Bad news: apparent bug in casMutVar going back to 7.2
Carter Schonwald
carter.schonwald at gmail.com
Sat Feb 1 19:17:13 UTC 2014
I got the test suite running on my (2 core) machine mac book air, with 7.8
i've run it several times, not seeing any failures
On Sat, Feb 1, 2014 at 1:03 PM, Carter Schonwald <carter.schonwald at gmail.com
> wrote:
> hrmmmm I have a crazy idea
>
> "Compare RAX with r/m64. If equal, ZF is set and r64 is loaded into r/m64.
> Else, clear ZF
> and load r/m64 into RAX." is what the docs say for the cmpxchng
> instruction
>
> so RAX is the old values, (EAX in the 32bit case). And it looks like we
> dont' set that explicitly when calling the asm .. CMPXCHG r/m64, r64
>
> hrmmm
>
>
>
> On Sat, Feb 1, 2014 at 12:52 PM, Ryan Newton <rrnewton at gmail.com> wrote:
>
>> Ok, here's another experiment, on this commit:
>>
>>
>> https://github.com/rrnewton/haskell-lockfree/commit/399bb19fa02eaf2f2eab5d02c4b608535362f9bc
>>
>> Here, if I use GCC's __sync_val_compare_and_swap instead of GHC's version
>> of cas(), the problem also goes away.
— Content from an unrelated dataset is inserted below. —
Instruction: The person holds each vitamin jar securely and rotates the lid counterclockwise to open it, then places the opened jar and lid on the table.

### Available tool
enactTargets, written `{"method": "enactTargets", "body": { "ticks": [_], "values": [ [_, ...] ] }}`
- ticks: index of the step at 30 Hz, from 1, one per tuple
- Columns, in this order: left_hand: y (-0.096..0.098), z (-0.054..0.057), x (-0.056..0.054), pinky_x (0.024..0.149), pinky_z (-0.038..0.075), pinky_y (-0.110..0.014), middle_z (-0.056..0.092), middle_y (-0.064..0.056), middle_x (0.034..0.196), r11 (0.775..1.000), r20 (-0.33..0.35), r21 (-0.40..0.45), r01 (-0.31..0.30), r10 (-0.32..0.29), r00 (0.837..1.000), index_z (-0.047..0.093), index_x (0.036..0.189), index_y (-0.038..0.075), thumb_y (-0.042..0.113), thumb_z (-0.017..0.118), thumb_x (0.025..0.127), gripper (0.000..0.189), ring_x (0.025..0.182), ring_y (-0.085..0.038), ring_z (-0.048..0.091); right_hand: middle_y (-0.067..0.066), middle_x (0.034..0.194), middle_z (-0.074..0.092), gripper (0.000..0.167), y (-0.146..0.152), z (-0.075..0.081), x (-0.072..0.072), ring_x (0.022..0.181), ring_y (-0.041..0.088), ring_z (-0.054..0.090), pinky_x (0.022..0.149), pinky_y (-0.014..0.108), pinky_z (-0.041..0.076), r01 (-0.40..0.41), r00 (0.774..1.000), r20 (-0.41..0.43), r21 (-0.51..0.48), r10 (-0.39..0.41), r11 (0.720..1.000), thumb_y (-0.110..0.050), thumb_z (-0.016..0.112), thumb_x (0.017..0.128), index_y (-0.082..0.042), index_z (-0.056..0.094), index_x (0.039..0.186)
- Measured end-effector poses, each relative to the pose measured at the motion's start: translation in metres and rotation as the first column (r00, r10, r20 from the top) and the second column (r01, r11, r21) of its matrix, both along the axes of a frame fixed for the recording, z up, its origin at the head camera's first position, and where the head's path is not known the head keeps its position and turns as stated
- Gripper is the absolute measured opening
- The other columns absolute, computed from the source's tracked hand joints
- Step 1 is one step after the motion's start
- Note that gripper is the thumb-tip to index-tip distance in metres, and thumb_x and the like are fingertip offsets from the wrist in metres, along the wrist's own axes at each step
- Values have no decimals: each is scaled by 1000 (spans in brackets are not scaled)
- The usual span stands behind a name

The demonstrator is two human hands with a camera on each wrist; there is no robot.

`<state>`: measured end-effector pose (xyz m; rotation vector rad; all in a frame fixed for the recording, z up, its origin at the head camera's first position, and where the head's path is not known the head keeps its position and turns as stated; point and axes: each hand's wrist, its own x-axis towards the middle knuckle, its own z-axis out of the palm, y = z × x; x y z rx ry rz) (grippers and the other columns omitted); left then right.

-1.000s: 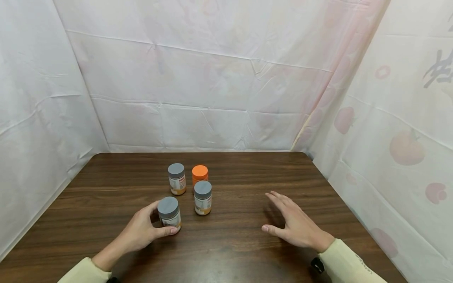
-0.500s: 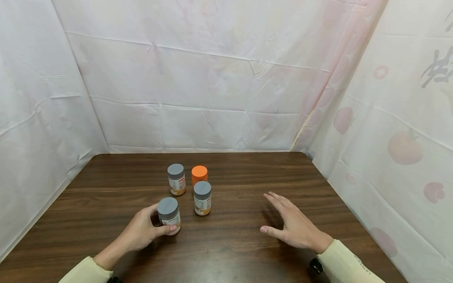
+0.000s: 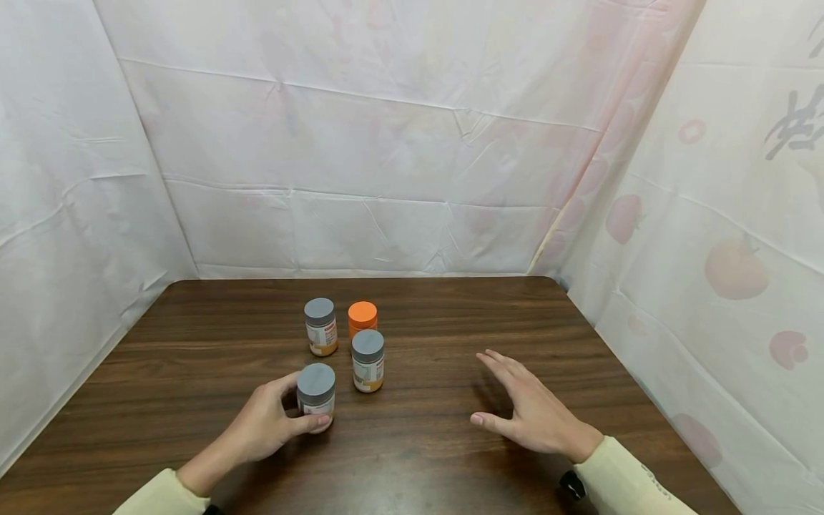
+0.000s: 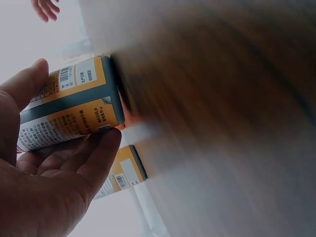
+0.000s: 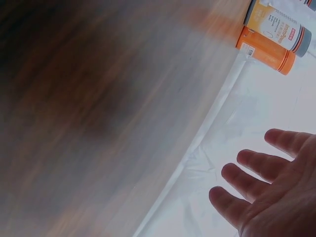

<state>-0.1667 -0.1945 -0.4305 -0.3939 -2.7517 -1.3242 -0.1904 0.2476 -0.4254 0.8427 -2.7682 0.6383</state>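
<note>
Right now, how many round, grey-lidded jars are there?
3. The left hand grips one round, grey-lidded jar; a second jar stands farther back, left of the orange cylindrical jar; a third jar stands in front of that one, partly hiding it. No others show.

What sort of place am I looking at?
Probably a makeshift indoor booth, perhaps for filming or demonstrations, though I can't be sure. Creased sheets screen a dark table on three sides, and four jars are grouped toward its left.

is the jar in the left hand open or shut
Shut: a grey lid covers the top of the jar in the left hand.
</note>
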Motion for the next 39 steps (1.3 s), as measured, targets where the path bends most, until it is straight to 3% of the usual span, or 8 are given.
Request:
{"method": "enactTargets", "body": {
  "ticks": [11, 19, 28, 39],
  "values": [
    [10, -1, 4, 87, 54, -37, 71, 9, 109, 999, -41, 2, 45, -45, 998, 66, 125, 17, 38, 91, 77, 58, 103, -13, 66, 2, 164, 32, 92, -6, 0, 3, 148, 27, 35, 109, 58, 39, -10, 1000, 24, -22, 10, 1000, -58, 74, 88, -26, 30, 161],
    [16, -1, 7, 90, 54, -42, 70, 13, 110, 997, -54, -5, 80, -80, 995, 65, 127, 21, 39, 91, 77, 58, 104, -11, 65, 0, 163, 34, 91, -12, -1, 5, 147, 26, 37, 108, 57, 41, -14, 1000, 26, -42, 15, 999, -65, 70, 88, -28, 31, 161],
    [23, 1, 9, 86, 55, -35, 70, 11, 111, 989, -81, 33, 144, -141, 987, 65, 126, 20, 40, 89, 80, 55, 101, -13, 67, 3, 161, 39, 89, -18, 1, 7, 145, 24, 40, 107, 55, 42, -13, 1000, 10, -57, 13, 998, -66, 69, 88, -27, 34, 160],
    [34, 2, 9, 82, 55, -31, 69, 11, 114, 985, -118, 37, 167, -161, 980, 66, 127, 22, 39, 89, 80, 55, 99, -12, 66, -4, 158, 41, 83, -29, 1, 11, 143, 18, 41, 108, 51, 43, -22, 1000, 18, -91, 24, 996, -62, 69, 91, -27, 36, 158]
  ]
}}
I think these two implementations
>> should behave identically, and that they don't perhaps indicates that there
>> is something off about the inline asm, as Carter was suggesting:
>>
>> *#if i386_HOST_ARCH || x86_64_HOST_ARCH*
>> * __asm__ __volatile__ (*
>> * "lock\ncmpxchg %3,%1"*
>> * :"=a"(o), "=m" (*(volatile unsigned int *)p) *
>> * :"0" (o), "r" (n));*
>> * return o;*
>>
>> The x86 CAS instruction must put the "return value" in the accumulator
>> register, and indeed this constrains "o" to be allocated to the accumulator
>> register, while the new value "n" can be in any register.
>>
>> So if there's a problem, I don't know what it is. Except I'm not sure
>> what the ramifications of "o" being a function parameter AND having an "=a"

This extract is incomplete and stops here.